Quelques nouvelles de par ici
 
 
    Je vais vous donner un peu des nouvelles de par ici. C'est où par ici? C'est chez moi. Enfin, je veux dire pas loin. A la rigueur juste à côté. Le décor, vous le connaissez. Il y a un village avec son clocher vaguement roman. Le presbytère transformé en gîte rural. L'épicerie où l'on vend des caramels pour les gosses et des asticots pour la pêche. Le calme règne jusqu'au milieu de l'après-midi. C'est à ce moment-là que les tracteurs ramènent les voitures de foin dans les fermes. Les travaux agricoles, cette année, quelle galère: on est passé directement de l'hiver du mois de mai à la canicule du solstice! Vers dix-huit heures, dix-huit heure trente, les gosses font des pirouettes à bécane et les ados, sur la placette, gloussent dans leurs téléphones portables sans jamais déclarer forfait. Ensuite, le boulodrome de fortune prend  doucement des allures de petit G20 provincial.

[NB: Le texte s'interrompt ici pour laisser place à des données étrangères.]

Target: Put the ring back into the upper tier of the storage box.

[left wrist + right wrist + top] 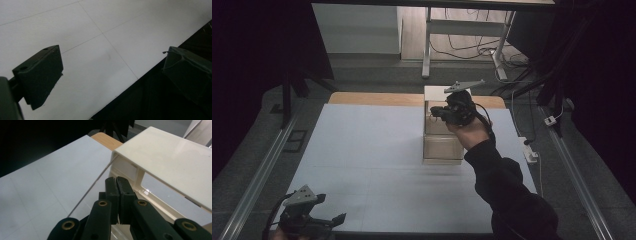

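A cream plastic cabinet with stacked compartments stands on the white mat, right of centre. My right gripper hovers at its upper part, held by a hand in a dark sleeve. In the right gripper view the jaws are pressed together with nothing between them, pointing at the cabinet's open cream frame. A thin pale line runs down from the frame's corner, left of the jaws. My left gripper rests low at the table's near left corner. Its jaws stand wide apart over the mat's edge.
A strip of wooden tabletop shows behind the mat. Metal rails run along both sides of the table. A power strip and cables lie off the right edge. A desk frame stands behind.
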A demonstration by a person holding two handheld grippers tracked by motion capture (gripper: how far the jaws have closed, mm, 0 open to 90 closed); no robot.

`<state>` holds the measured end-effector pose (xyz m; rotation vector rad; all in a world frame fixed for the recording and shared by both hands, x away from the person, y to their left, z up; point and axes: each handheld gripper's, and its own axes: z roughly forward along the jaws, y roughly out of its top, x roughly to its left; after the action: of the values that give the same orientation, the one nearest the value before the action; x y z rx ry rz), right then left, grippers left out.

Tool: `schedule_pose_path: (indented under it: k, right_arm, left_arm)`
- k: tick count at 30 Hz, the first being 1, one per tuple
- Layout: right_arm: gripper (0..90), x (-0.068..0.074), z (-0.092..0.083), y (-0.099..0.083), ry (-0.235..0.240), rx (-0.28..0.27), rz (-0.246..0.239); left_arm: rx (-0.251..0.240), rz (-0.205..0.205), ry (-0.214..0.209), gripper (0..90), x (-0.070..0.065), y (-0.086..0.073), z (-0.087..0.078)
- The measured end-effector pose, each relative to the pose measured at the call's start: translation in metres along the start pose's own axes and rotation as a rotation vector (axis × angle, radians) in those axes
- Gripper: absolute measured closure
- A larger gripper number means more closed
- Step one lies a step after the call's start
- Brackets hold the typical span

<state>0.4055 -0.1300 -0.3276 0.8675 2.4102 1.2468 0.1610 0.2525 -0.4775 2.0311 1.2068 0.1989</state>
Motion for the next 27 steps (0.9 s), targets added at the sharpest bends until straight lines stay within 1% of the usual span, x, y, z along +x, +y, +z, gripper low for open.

    Imperturbable, l'employé municipal arrose les fleurs. Ou ce qu'il en reste. Le week-end dernier, des dadais en goguette ont piétiné les terre-pleins. "Saloperie de désoeuvrés!" maugrée Jean en lisant l'entrefilet dans la chronique locale. Jean, c'est le facteur. Après sa tournée, il aime bien prendre un verre. Le seul café qui n'a pas encore baissé rideau aligne trois tables sur le trottoir. Les autres troquets ont tous fermé. Trop de travaux pour se mettre aux normes. En sirotant son panaché, le préposé s'attarde sur le journal du coin. Les décès, les mariages, les naissances, les accidents... Il lit aussi le billet, en haut à gauche de la page 2. Il y a même la photo du chroniqueur qui tient un bouquin dans ses mains. En regardant de près, on découvre le titre et l'auteur. C'est Après beaucoup d'années de Philippe Jaccottet.
    Jaccottet est un immense poète qui vit dans les parages. Mais personne ne le connaît vraiment. Jean s'en fiche. Lui, ce qu'il recherche dans son canard, ce sont les infos pratiques. Ou les échos du conseil municipal. L'annonce des fêtes d'été. Les vide-greniers des alentours. Mais à la Une, il y a cette photo. Un ministre et sa femme "dans la tourmente". Eric et Florence Woerth, ils s'appellent. Pierrot, le patron du café, qui vient faire un brin de causette à Jean, prononce ce nom à sa façon. Il dit "Voerte" et ça sonne un peu comme un hommage aux absinthes verlainiennes d'autrefois. "Tous pareils, hein, y'en a pas un pour racheter l'autre!". Jean, le regard rivé aux résultats du "Mondial" de foot et au classement général du Tour de France, ne répond rien. Ou alors il fait "hum hum" et bien malin qui pourrait comprendre si c'est une approbation ou l'inverse. 
  Rien ne bouge, ou presque. Il y a juste un soupçon d'électricité dans l'air. La grêle est annoncée pour le soir mais, c'est bien connu, "à la météo, ils se trompent tout le temps...". N'empêche, il faut hâter la fenaison. Demain à l'aube, les fourches hydrauliques des colossaux Renault ou John Deere payés à crédit planteront leurs dents dans ces rouleaux herbeux qui, au mitan des parcelles de la PAC, ressemblent aux chignons lavande des aïeules de ce "pays". Ce "pays" qui pleure et qui rit, qui meurt et qui vit. Ce "pays" qui attend les touristes. Ce "pays" en jachère où, dans les villas des lotissements en extension, Internet remplace désormais l'épicier qui faisait jadis sa tournée en klaxonnant à travers des hameaux pleins de vieux taiseux et de chiens tout en gueule. 
  Voilà, ça se passe par ici un jour brûlant de juillet. Plus tard, peut-être, je vous donnerai des nouvelles de par là-bas. C'est où par là-bas? C'est du côté de par ici. Si jamais, un de ces quatre, vous avez l'occasion, arrêtez vous quelques instants, on parlera un peu de Jaccottet. "Faites passer, disait la terre elle-même, ce matin-là, de sa voix qui n'en est pas une. Mais quoi encore? Quelle consigne?" (Juillet 2010). D.P.